▶ **REQUIREMENT**: Scan the lines below for the string "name" and copy every one that has it.

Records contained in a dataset
::::::::
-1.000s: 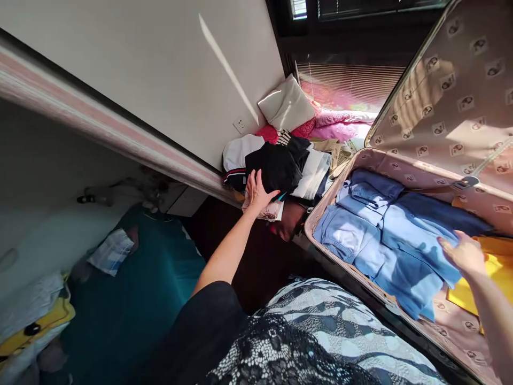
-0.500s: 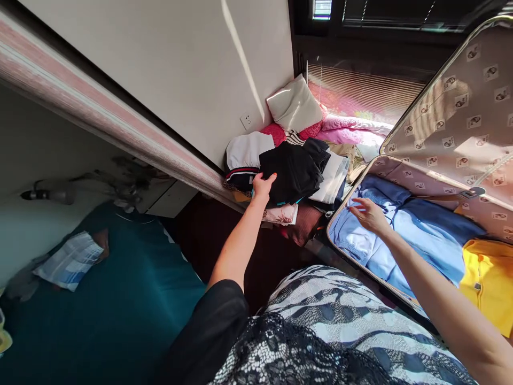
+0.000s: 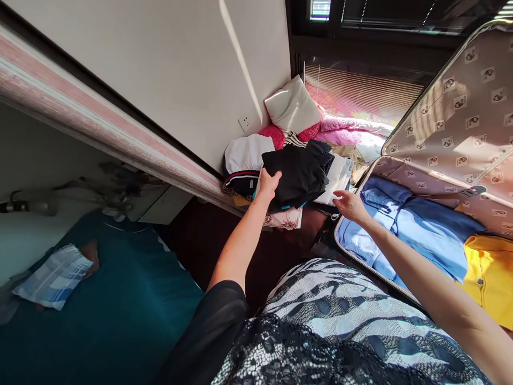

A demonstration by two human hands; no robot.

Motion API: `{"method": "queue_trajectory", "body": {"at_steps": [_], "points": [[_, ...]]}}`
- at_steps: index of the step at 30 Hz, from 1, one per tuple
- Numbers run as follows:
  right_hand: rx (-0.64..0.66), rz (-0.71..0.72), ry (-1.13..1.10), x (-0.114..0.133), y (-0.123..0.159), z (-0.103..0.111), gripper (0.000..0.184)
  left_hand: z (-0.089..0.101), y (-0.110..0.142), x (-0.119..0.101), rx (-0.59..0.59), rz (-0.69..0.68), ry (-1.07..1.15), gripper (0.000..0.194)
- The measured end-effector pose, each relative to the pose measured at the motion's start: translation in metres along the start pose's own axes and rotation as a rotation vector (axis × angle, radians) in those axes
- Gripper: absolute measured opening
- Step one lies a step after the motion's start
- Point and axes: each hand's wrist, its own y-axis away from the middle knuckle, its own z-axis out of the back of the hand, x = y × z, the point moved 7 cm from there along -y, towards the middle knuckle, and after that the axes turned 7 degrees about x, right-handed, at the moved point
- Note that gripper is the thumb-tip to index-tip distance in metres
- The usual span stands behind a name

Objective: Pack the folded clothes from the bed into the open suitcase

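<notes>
My left hand (image 3: 269,184) grips the left edge of a black folded garment (image 3: 298,174), thumb on top and fingers out of sight beneath it. The garment lies on a pile of folded clothes, with white clothing (image 3: 248,152) to its left and another white folded garment (image 3: 336,174) to its right. My right hand (image 3: 349,206) hovers open, holding nothing, between the pile and the suitcase, its fingers loosely bent toward the pile. Inside the open suitcase (image 3: 427,171) are blue clothes (image 3: 420,230) and a yellow garment (image 3: 487,272).
A pale cushion (image 3: 294,107) and pink bedding (image 3: 348,125) lie behind the pile, by the window blind. A pink-and-white edge (image 3: 120,144) slants across the left. Beyond it, a teal-covered bed (image 3: 132,299) bears a plaid item (image 3: 56,275).
My right hand has moved left, from over the suitcase toward the pile. My left hand has shifted slightly right and holds the black garment's edge, which is a little raised.
</notes>
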Motion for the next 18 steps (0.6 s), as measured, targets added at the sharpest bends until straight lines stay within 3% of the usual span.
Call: {"method": "queue_trajectory", "body": {"at_steps": [5, 8, 11, 16, 18], "points": [[-0.01, 0.013, 0.014, 0.014, -0.012, -0.005, 0.037, 0.009, 0.005, -0.01, -0.042, -0.039, -0.283, 0.057], [-0.026, 0.028, 0.036, 0.025, -0.019, -0.005, 0.034, 0.01, 0.009, -0.013, -0.092, -0.046, -0.301, 0.045], [-0.074, 0.055, 0.055, 0.036, -0.029, 0.002, 0.036, -0.003, 0.011, -0.015, -0.038, -0.056, -0.234, 0.032], [-0.138, 0.088, 0.02, 0.05, -0.045, 0.007, 0.044, -0.02, 0.011, -0.022, -0.061, -0.04, -0.119, 0.062], [-0.154, 0.128, -0.043, 0.055, -0.045, 0.009, 0.045, -0.022, 0.012, -0.025, -0.014, 0.006, -0.017, 0.067]]}}
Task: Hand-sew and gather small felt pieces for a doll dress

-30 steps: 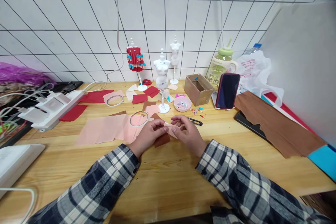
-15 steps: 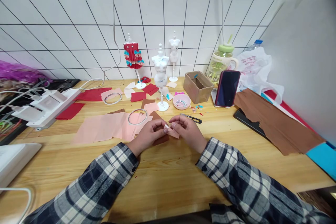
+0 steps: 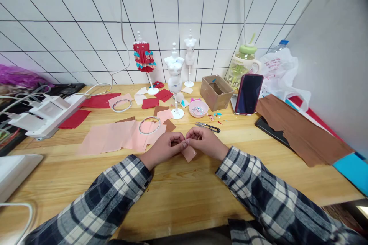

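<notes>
My left hand [image 3: 168, 147] and my right hand [image 3: 204, 142] meet at the middle of the wooden table, thumbs and fingertips pinched together. Between them hangs a small pinkish-tan piece of thin cloth [image 3: 189, 154], gripped at its upper edge, its lower corner pointing toward me. The fingers hide its top part. Just beyond my right hand lie small black-handled thread snips [image 3: 211, 126]. Left of my left hand are overlapping pale pink cloth sheets [image 3: 109, 138], with a silver hoop [image 3: 149, 125] on them.
A bare white mini mannequin [image 3: 174, 69] stands ahead, another [image 3: 189, 51] behind it, and one in a red ruffled dress [image 3: 143, 59]. A pink bowl of beads [image 3: 198, 109], cardboard box [image 3: 217, 92], propped phone [image 3: 248, 93] and brown cloth [image 3: 299, 126] lie right. A power strip [image 3: 51, 116] sits left.
My fingertips have closed together, covering the white bit that showed between them. The held piece now hangs lower toward me. The brown piece under my hands no longer shows there. The view has shifted slightly.
</notes>
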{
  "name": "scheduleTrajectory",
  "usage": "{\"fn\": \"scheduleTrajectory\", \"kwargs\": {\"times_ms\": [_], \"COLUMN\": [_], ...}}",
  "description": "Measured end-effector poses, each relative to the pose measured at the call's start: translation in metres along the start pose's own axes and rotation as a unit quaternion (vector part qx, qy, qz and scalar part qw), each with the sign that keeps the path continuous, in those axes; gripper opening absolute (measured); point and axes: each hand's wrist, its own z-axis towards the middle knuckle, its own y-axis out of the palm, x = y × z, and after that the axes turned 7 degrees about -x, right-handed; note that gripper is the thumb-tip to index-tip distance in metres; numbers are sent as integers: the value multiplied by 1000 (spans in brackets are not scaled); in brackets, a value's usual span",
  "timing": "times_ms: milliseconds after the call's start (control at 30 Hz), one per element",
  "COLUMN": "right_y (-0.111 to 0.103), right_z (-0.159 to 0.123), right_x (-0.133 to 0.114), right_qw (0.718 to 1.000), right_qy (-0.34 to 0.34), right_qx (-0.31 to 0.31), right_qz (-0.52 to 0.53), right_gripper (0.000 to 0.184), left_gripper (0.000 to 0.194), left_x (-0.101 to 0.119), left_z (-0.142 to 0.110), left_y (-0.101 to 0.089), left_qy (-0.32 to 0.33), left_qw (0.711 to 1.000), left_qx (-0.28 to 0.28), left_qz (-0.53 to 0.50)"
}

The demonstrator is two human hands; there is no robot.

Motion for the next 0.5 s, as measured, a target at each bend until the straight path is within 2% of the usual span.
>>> {"fn": "scheduleTrajectory", "kwargs": {"times_ms": [133,267,333,433,500], "right_y": [0,0,0,-2,-2], "right_z": [0,1,1,0,-1], "right_x": [-2,0,2,4,4], "right_qw": [999,999,999,997,996], "right_qy": [-15,-25,-22,-14,-5], "right_qx": [18,23,27,47,32], "right_qz": [27,38,13,-53,-89], "right_gripper": [9,11,11,12,13], "left_gripper": [33,26,25,34,36], "left_x": [1,-1,-3,-5,-6], "left_z": [-1,0,0,-1,-1], "left_y": [-1,0,2,5,6], "left_qy": [14,-2,0,20,45], "left_qw": [1000,1000,1000,998,996], "left_qx": [10,20,23,40,65], "left_qz": [1,5,-21,-52,-43]}}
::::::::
▶ **COMPLETED TASK**:
- The usual span stands behind a name
  "name": "scheduleTrajectory",

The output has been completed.